Questions fréquentes
À partir de quelle température peut-on appliquer un enduit de façade ?
Il n'y a pas une réponse unique : la plage d'emploi est propre à chaque produit et figure sur sa fiche technique et sur le sac. Ce qui est général, en revanche, c'est le principe. La température qui compte est celle du support, pas celle de l'air. Elle se mesure au contact ou à l'infrarouge, en plusieurs points, avant de gâcher. Et la valeur du matin ne suffit pas : il faut aussi que le mur reste dans la plage pendant les heures de prise, ce qui suppose de regarder la soirée et la nuit qui viennent. Un après-midi doux suivi d'une nuit de gel est une mauvaise journée d'enduit, même si le thermomètre était bon à quatorze heures.
Comment savoir si l'entreprise relève vraiment la météo ?

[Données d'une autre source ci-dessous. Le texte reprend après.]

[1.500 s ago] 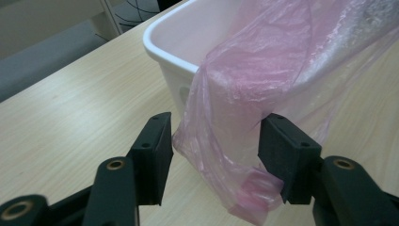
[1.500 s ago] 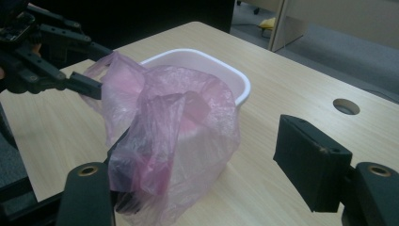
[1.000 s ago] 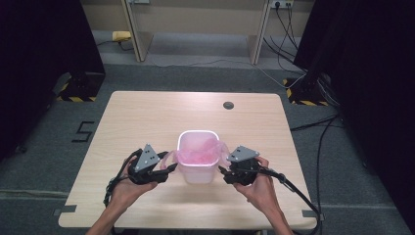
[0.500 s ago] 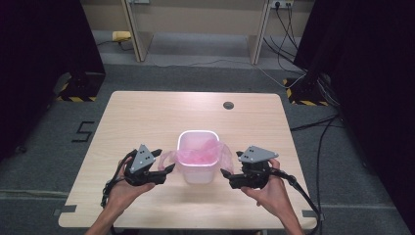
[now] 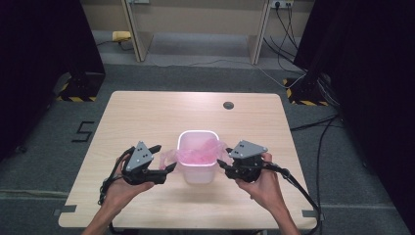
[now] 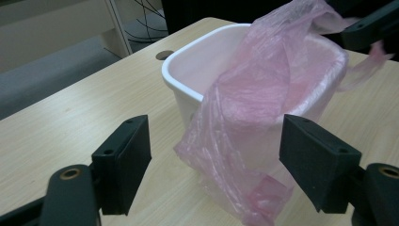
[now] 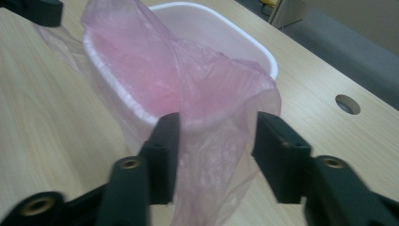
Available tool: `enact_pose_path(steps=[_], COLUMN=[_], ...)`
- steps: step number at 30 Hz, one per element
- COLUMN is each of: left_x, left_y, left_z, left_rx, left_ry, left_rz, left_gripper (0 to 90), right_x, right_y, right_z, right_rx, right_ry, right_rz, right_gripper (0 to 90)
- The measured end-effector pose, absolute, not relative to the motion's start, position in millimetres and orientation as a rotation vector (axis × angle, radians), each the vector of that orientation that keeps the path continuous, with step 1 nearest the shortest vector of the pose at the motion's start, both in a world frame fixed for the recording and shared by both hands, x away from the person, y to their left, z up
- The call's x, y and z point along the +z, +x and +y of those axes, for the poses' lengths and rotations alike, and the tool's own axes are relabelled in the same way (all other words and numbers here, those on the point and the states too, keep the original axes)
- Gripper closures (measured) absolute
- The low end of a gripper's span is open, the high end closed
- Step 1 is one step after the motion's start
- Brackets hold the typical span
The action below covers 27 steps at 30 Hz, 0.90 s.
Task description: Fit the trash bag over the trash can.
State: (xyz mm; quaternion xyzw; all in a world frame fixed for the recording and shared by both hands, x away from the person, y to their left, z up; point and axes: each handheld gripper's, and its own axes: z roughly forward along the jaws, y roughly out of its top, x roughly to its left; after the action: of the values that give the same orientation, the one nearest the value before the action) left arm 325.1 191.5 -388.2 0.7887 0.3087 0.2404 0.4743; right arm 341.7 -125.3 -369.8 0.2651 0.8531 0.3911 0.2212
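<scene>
In the high view, a white bin (image 5: 197, 159) is seen at the lower centre of the frame on the bench (image 5: 147, 117), with a pink bag (image 5: 198, 152) draped in and over it. The left claw (image 5: 165, 157) is placed just left of the bin, the right claw (image 5: 223, 157) just right of it.

In the left gripper view, the bag (image 6: 244, 122) is seen hanging down the bin's near wall at centre. The left claw (image 6: 214, 153) is held wide open, its jaws having just been opening; the film lies between them, apparently untouched.

In the right gripper view, the right claw (image 7: 214, 148) has just been closing around the bag's edge (image 7: 216, 155) at lower centre; the jaws are not yet pressed onto it.

If only one side is gripped and pulled, the bag could be dragged off the rim, or the light bin (image 7: 221, 33) tipped.
</scene>
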Motion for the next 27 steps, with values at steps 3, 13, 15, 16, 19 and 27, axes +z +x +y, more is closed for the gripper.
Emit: enact_pose_path(steps=[3,13,15,16,19,27], left_x=[-387,-394,-396,-398,-405,-430], left_y=[331,356,363,367,381,403], left_z=[193,195,194,193,191,187], left_rx=[0.565,0.560,0.559,0.553,0.520,0.439], left_ry=[1.917,1.923,1.918,1.912,1.899,1.884], left_rz=[0.730,0.715,0.732,0.743,0.781,0.850], left_gripper=[41.7,88.2,88.5,88.5,88.6,89.1], right_x=[-370,-360,-359,-359,-362,-384], right_y=[348,376,386,392,409,443], right_z=[-127,-128,-126,-125,-122,-120], right_rx=[1.093,1.125,1.091,1.079,1.083,1.035], right_ry=[0.740,0.705,0.711,0.713,0.714,0.771], right_rz=[2.356,2.389,2.393,2.393,2.414,2.493], right_gripper=[69.4,82.1,82.4,82.9,84.1,86.2])
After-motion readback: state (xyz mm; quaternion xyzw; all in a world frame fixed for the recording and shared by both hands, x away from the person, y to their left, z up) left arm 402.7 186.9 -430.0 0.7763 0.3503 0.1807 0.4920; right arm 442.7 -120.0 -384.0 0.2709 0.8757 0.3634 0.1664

Trois indices, tous observables sans compétence technique. Le premier : l'appareil est là, dans une caisse ou à une ceinture. Le deuxième : l'équipe ne travaille pas les pans dans le même ordre selon les jours et la saison, et sait dire pourquoi. Le troisième : quand on demande une valeur, elle est retrouvée, pas reconstruite — une entreprise qui relève cherche dans son carnet ou son téléphone, celle qui ne relève pas répond de mémoire, avec des chiffres ronds.
Le mauvais temps annoncé justifie-t-il de ne pas venir du tout ?
Rarement. La pluie et le froid interdisent l'application d'un enduit, ils n'interdisent presque rien d'autre. Décroûtage, rebouchage, traitement des points singuliers, pose des profilés, protections, dépose de ferrures : ces tâches se font par temps médiocre, et c'est même le meilleur usage d'une journée grise. Une absence totale répétée à chaque bulletin pluvieux indique en général que l'équipe est ailleurs. La question à poser est alors moins « pourquoi ne pas enduire ? » que « qu'est-ce qui était prévu à la place ? ».
Un enduit posé par temps limite se rattrape-t-il ?
Cela dépend du défaut. Un faïençage d'aspect, dû à un séchage trop rapide, ne se rattrape pas par un traitement de surface : il faut reprendre la couche, et la reprise se voit souvent. Un enduit mal pris par le froid, qui poudre ou s'écaille, se dépose et se refait — c'est un chantier entier, pas une retouche. Dans les deux cas, la réparation coûte incomparablement plus qu'une journée de report : le report se compte en jours, le défaut se compte en pans de façade.
Faut-il exiger les relevés par écrit dans le devis ?
Rien n'empêche de demander que la tenue d'un relevé quotidien des conditions d'application figure dans les pièces du marché : cela ne coûte rien à une entreprise qui le fait déjà. La demande se pose au moment du devis, pas après la signature. Elle s'accompagne utilement de deux autres : que les fiches techniques des produits soient jointes, et qu'elles restent disponibles sur le chantier pendant toute sa durée.